REQUIRED ACTION: Copy out every line holding the string "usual" from the records below.
+++++
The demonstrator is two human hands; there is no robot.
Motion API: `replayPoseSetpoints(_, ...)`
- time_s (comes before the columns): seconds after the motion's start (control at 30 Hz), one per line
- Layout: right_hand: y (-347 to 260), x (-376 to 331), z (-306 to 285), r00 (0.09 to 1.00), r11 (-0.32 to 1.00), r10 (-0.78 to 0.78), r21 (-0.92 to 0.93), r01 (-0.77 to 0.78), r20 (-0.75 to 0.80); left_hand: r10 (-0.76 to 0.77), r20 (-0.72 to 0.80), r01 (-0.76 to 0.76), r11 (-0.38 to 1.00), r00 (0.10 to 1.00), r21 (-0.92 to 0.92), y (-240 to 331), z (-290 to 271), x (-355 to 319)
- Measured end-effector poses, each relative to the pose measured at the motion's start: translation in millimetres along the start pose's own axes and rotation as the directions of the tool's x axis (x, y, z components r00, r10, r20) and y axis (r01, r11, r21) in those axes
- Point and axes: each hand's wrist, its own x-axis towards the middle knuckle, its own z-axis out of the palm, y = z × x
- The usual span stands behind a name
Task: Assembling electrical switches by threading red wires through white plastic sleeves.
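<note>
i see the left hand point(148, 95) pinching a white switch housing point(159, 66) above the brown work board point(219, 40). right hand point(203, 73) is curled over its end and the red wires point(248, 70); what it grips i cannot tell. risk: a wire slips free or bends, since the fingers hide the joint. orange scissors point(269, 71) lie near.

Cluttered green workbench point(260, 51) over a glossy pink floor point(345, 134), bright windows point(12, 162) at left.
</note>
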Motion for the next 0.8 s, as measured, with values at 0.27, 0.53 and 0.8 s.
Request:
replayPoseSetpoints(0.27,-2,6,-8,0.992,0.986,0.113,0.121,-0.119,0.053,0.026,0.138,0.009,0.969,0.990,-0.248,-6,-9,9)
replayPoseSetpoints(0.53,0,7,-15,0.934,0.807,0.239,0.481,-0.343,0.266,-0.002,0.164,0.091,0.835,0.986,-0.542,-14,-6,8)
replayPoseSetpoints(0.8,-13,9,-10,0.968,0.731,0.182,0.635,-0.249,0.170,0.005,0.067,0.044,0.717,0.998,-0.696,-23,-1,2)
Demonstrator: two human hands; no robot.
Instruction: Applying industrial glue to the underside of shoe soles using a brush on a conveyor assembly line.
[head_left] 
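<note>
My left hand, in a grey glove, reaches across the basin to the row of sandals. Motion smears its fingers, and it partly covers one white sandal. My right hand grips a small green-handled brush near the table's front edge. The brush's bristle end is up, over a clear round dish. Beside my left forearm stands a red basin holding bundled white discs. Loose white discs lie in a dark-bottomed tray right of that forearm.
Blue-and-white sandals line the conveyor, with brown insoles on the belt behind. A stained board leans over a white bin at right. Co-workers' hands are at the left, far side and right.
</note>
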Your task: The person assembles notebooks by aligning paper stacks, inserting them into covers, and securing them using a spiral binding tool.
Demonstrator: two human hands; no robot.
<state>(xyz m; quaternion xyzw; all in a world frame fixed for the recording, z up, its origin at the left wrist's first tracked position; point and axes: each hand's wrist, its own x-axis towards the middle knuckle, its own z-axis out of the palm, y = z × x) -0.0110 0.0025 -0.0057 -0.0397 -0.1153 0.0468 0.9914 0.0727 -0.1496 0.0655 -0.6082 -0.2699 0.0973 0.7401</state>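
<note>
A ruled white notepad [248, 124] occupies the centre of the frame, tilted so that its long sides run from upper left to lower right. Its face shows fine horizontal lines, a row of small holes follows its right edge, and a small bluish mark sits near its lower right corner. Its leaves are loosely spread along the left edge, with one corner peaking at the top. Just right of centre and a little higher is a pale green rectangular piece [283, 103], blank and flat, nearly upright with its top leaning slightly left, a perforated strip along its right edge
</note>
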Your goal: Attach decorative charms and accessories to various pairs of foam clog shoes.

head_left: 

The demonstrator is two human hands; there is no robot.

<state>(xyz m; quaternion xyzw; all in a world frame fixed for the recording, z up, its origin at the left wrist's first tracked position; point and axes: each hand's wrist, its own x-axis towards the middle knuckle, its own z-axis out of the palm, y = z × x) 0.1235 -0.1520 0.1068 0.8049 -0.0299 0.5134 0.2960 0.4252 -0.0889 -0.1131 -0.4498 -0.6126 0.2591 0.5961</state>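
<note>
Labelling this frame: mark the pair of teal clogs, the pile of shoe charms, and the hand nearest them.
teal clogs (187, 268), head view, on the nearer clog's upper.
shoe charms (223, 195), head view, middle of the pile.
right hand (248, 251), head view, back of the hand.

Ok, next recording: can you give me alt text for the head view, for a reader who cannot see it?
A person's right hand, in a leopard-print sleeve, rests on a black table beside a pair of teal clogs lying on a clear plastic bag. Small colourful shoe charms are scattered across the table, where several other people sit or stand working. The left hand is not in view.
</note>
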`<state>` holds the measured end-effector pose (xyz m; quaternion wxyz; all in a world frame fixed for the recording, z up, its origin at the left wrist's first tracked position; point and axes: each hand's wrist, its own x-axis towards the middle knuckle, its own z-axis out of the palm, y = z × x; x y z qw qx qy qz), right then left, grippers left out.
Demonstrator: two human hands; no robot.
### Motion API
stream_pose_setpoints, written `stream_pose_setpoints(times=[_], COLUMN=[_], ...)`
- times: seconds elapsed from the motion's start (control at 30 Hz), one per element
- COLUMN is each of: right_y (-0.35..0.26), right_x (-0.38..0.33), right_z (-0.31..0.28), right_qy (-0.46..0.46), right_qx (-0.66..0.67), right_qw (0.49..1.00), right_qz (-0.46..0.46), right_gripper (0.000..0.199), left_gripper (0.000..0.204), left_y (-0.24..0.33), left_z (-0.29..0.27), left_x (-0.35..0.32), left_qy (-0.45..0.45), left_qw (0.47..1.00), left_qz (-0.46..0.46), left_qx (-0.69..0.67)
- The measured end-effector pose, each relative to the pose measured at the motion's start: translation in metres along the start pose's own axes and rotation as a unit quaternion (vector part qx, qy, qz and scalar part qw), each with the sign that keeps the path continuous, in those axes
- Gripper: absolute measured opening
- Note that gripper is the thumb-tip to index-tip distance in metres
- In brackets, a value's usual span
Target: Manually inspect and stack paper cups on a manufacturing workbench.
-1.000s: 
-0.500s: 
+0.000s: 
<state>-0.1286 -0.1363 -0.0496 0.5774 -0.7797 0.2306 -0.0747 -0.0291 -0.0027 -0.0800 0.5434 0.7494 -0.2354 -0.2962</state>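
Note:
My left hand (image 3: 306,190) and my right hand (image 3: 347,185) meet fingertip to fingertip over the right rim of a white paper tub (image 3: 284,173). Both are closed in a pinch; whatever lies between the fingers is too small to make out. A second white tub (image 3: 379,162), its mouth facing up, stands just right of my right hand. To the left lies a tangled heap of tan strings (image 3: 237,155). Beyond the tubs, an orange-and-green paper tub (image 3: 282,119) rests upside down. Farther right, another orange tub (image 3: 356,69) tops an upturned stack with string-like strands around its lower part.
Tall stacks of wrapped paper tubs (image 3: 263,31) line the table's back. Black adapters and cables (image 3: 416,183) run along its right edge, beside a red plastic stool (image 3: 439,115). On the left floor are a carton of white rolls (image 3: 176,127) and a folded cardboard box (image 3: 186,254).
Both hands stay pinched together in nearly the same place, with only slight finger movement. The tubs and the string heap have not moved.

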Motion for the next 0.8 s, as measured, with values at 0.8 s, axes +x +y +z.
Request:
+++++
SOLVED EXERCISE:
- The usual span stands behind a name
- In brackets, a value's usual span

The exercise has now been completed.